=== Work order ===
Of the lines listed below, return exactly those that run from the line containing "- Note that" through the line containing "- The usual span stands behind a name", both included.

=== Input data ===
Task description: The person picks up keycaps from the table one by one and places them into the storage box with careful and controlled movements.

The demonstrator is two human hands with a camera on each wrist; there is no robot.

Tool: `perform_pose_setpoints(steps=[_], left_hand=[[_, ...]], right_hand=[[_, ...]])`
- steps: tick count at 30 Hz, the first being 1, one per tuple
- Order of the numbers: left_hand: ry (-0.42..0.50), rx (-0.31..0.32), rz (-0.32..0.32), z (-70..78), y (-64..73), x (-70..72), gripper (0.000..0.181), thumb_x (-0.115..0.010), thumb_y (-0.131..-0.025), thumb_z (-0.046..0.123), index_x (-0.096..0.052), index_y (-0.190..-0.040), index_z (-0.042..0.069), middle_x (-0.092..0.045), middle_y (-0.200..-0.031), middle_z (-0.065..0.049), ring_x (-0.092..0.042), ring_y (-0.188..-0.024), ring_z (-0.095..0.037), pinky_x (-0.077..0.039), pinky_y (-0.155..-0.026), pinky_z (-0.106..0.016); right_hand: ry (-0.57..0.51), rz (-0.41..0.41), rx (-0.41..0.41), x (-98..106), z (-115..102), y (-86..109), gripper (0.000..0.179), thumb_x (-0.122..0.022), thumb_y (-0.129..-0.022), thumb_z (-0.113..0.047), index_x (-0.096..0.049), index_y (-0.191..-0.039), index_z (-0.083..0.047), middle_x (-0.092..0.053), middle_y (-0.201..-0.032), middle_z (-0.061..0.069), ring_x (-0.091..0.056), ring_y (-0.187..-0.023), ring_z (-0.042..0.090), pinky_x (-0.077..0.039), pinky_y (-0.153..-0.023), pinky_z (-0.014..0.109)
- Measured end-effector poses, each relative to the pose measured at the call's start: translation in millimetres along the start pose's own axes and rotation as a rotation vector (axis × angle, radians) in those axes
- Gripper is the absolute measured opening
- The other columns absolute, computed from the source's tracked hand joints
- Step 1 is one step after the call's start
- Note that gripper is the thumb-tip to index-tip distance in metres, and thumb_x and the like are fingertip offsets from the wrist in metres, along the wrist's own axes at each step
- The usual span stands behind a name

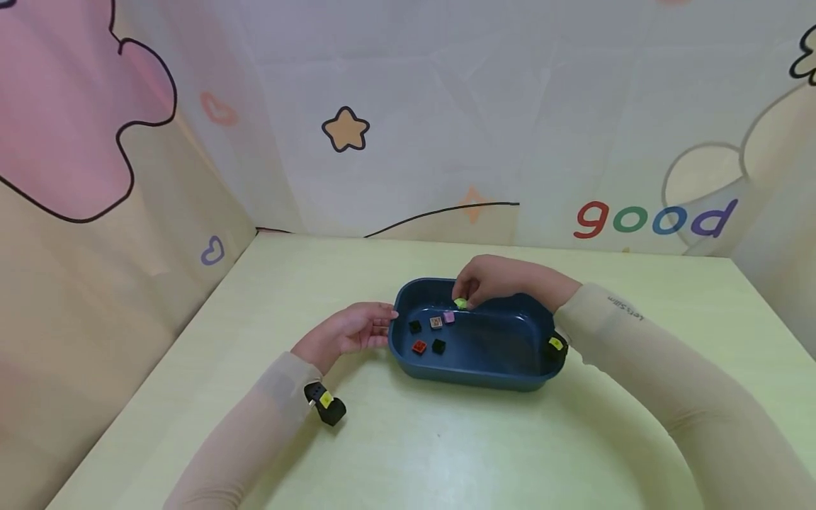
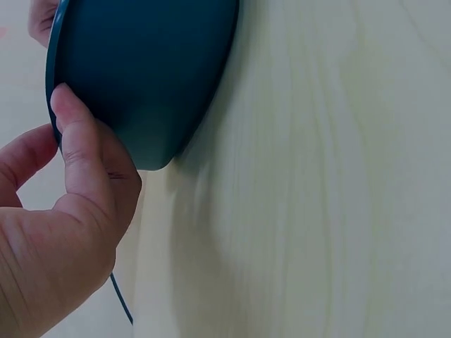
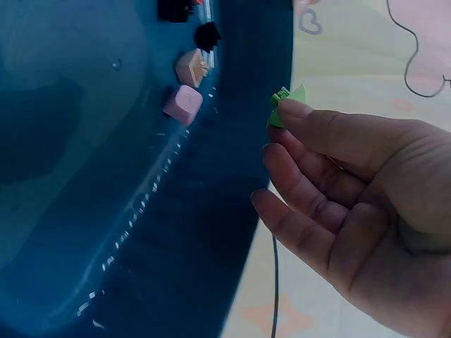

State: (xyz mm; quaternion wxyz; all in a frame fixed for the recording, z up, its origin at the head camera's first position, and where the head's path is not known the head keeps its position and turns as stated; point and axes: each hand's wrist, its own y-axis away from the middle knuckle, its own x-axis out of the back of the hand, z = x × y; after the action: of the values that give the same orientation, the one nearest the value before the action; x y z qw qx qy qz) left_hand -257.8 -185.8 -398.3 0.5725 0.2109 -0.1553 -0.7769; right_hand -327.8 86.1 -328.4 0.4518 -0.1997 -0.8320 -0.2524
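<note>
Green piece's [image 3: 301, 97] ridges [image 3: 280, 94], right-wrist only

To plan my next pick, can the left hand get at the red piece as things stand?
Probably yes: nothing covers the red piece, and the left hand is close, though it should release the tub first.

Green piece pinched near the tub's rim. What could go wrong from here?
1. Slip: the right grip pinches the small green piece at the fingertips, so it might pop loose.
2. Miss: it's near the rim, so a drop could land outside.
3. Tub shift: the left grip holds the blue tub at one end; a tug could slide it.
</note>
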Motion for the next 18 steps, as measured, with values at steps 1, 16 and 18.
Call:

=== Answer box ===
- Note that gripper is the thumb-tip to index-tip distance in metres, and thumb_x and the like are fingertip offsets from the wrist in metres, along the wrist's own axes at each step
- The usual span stands behind a name

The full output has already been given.